The keyboard was, at first, the tool of the water and pipe organs. These are ancient wind instruments, distinguishing from the piano’s use of struck strings. Before this, strings were struck by hand with a mallet over a soundboard. This was known as a hammered dulcimer. Examples of this existed as far back as Hellas and persisted into the High Medieval period. (Hughes, 1974)
Music back then was more restrained, preferent to monophony. At a stretch a single voice could be attended with a drone. Music was an aid for contemplation, not for pleasure. The church’s dislike of polyphony was pietist. The idea that tonality beyond a perfect fifth introduced a dangerous sensuality, undesirable to the Christian life. (Caldwell, 1978)

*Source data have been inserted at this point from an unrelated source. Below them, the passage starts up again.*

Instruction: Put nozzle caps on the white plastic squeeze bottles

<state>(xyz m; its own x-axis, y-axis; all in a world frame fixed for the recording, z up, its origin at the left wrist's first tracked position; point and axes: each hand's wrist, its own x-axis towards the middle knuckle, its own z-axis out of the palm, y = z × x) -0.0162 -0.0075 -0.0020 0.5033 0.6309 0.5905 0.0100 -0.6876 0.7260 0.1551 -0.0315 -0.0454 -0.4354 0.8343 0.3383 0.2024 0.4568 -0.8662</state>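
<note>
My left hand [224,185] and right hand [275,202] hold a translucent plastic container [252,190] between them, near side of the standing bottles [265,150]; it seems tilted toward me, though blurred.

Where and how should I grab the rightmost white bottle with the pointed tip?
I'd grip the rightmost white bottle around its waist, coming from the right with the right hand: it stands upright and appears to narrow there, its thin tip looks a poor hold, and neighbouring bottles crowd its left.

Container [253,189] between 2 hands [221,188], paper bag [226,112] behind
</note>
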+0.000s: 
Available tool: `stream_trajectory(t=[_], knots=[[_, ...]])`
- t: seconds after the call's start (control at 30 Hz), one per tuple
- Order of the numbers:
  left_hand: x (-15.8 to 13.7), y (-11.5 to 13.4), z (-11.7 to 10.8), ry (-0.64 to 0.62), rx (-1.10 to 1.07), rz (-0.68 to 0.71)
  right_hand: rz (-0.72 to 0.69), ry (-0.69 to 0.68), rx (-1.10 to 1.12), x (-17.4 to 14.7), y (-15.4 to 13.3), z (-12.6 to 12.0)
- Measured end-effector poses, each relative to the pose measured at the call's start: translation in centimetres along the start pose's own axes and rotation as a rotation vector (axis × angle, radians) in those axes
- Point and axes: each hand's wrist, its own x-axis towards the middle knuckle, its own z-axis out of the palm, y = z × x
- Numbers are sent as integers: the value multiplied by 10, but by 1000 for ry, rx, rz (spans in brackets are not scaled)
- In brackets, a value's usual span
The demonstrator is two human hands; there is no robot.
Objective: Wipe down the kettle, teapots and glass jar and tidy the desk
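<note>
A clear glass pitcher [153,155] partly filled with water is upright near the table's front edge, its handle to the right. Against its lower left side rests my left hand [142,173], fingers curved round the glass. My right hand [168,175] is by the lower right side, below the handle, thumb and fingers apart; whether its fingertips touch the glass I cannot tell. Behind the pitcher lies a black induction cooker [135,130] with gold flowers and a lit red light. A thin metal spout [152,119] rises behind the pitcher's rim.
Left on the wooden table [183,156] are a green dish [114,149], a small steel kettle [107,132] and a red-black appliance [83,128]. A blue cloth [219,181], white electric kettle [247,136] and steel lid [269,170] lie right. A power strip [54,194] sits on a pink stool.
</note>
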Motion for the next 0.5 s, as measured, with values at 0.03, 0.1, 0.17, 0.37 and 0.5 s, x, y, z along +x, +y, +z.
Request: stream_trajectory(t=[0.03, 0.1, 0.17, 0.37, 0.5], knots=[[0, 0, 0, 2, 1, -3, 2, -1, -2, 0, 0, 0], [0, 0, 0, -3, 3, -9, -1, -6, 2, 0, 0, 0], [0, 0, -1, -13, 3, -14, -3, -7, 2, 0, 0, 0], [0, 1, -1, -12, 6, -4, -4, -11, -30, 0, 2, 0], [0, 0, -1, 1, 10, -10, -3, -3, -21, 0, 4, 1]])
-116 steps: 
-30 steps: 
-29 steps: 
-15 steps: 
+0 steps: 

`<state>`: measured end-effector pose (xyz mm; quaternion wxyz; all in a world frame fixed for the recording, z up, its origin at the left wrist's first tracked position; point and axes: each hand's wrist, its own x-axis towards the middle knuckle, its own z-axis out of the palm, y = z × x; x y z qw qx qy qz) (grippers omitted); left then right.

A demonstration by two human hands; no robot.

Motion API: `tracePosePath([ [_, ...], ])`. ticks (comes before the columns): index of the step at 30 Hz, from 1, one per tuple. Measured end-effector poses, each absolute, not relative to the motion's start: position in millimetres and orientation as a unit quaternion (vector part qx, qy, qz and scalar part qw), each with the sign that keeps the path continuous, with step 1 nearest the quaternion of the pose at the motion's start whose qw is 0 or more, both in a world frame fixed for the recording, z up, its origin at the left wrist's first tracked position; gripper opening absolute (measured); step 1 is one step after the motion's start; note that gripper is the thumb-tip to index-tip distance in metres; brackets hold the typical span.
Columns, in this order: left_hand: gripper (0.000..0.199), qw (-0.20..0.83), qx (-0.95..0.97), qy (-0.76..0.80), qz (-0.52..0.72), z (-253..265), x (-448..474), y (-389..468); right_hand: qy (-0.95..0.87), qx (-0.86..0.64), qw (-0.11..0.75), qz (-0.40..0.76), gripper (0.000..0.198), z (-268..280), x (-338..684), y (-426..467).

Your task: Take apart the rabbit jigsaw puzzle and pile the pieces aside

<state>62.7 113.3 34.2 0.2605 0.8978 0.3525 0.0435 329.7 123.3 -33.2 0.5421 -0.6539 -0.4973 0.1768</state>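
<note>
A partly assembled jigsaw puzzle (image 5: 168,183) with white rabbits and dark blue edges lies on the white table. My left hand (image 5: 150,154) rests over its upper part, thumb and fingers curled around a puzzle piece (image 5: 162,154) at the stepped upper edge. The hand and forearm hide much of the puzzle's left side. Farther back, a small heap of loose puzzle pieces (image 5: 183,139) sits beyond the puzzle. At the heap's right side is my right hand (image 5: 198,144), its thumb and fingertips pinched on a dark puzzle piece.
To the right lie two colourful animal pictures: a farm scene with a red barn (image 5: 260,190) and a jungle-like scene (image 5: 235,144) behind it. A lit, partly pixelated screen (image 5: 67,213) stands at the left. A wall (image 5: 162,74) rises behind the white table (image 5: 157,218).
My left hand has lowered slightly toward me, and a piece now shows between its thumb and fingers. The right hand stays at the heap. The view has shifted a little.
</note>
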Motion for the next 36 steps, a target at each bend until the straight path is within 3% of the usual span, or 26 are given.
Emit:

O Virtus Sapientiae – O Power of Wisdom – Hildegard von Bingen (12th century)
The troubadours brought a dangerous new idea to Medieval Europe, the love lyric was to be sung. This developed into the ars nova (the new art) of the 14th century with the work of Guillaume de Machaut bringing new rhythmic changes, and a preference for expression over the temperance of the ars antiqua. (Leech-Wilkinson, 1993)
Je vivroie liement/Liement me deport – Guillaume de Machaut (14th Century)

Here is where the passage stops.